Wednesday, August 15, 2012

KOREAN HISTORY: Korean Independence Day (aka, Korean Liberation Day)

광복절 (Gwangbokjeol)

Google KOREA logo image posted on August 15, 2012
to celebrate 
 Korean Liberation Day

Korean Independence (Liberation) Day, commonly known as Gwangbokjeol1 (광복절(光復節)) or Pariro2 or Pal-Il-O (팔일오, “The Fifteenth of August”), commemorates the liberation of Korea from Japan, following the Japanese surrender to the United States and its Allies in World War II on August 15, 1945.  On August 8, 1945, the Soviet Union declared war on Japan and took Manchuria and Korea on the same day.  To top it off, the United States deployed two nuclear weapons and had the first one, Little Boy, on the city of Hiroshima on August 6 and the second one, Fat Man, over Nagasaki on August 9. On August 15, 1945, Japan surrendered unconditionally.  But in a tragic and ironic turn of fate, the Japanese surrender and the Soviet landing on the Korean Peninsula eventually led Korea to the seemingly permanent division which was initially meant to be temporary.  In fact, it was inevitable considering the fact the liberation of Korea was subject to the defeat of Japan and competition between major powers, i.e., the United States and the Soviet Union.  Korean Liberation Day also celebrates the establishment of the Republic of Korea, i.e., South Korea, in 1948 and is the national holiday of South Korea.

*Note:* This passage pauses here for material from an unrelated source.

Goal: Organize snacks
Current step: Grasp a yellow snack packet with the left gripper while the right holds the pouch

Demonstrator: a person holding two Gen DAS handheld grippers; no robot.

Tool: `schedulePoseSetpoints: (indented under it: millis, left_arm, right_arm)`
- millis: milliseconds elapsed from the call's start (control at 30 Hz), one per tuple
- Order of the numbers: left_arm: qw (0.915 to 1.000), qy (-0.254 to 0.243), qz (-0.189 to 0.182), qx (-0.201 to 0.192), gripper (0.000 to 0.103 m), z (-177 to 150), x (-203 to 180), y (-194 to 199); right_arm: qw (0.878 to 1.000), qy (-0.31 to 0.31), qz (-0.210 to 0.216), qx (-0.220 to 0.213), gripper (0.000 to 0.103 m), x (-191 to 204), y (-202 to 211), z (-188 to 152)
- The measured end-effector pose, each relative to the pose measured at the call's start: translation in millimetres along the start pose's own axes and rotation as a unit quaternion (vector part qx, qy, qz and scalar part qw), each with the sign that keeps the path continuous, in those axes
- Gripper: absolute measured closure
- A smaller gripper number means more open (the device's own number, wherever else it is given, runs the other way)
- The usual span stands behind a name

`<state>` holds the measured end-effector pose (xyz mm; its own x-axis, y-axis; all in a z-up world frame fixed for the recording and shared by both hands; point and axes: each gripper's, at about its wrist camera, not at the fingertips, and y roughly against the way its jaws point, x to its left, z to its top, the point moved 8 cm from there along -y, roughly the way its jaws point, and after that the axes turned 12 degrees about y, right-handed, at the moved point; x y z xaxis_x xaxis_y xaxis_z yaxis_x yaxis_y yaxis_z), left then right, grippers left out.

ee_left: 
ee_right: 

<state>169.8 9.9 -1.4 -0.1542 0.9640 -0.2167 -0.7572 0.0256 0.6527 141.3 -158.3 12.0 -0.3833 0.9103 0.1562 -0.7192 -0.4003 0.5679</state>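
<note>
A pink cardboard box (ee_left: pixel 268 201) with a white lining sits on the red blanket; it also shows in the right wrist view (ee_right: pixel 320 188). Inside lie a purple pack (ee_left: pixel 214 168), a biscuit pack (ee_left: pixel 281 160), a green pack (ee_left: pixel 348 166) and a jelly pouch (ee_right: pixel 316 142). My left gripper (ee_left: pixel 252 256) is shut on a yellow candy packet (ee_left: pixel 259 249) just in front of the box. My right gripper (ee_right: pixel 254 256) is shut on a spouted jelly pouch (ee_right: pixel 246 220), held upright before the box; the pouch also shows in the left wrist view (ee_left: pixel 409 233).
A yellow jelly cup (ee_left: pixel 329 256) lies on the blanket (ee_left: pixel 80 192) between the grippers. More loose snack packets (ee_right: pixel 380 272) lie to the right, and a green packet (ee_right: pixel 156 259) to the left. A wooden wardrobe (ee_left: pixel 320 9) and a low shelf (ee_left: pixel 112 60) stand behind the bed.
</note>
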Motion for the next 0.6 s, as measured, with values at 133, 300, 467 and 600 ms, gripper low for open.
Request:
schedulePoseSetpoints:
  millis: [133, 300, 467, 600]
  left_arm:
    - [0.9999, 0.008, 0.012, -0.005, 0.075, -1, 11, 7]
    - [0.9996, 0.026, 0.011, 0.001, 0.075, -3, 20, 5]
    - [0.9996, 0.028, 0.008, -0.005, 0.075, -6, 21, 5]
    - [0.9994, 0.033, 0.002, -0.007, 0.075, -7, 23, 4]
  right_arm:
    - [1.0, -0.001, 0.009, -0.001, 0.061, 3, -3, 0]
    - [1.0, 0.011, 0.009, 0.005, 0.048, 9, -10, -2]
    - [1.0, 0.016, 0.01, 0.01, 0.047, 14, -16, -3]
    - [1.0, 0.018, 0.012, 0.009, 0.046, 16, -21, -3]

1. Gwangbokjeol literally translates to “’Restoration of the Light’ Day,” in which gwang (()) means “light,” bok (()) means “restore,” and jeol (()) means “national holiday.”

2.  Some of the Korean national holidays or historic events/days are customarily named in reference to the dates of their occurrence as seen below:

Yugio (yug=6 thus June; io=25)

Sailgu (sa=4 thus April;

Oilyuk (o=5 thus May); ilyuk=26)

Sibiryuk (sib=10 thus October; iryuk=26)

Sibisibi (sibi=12 thus December; sibi=12)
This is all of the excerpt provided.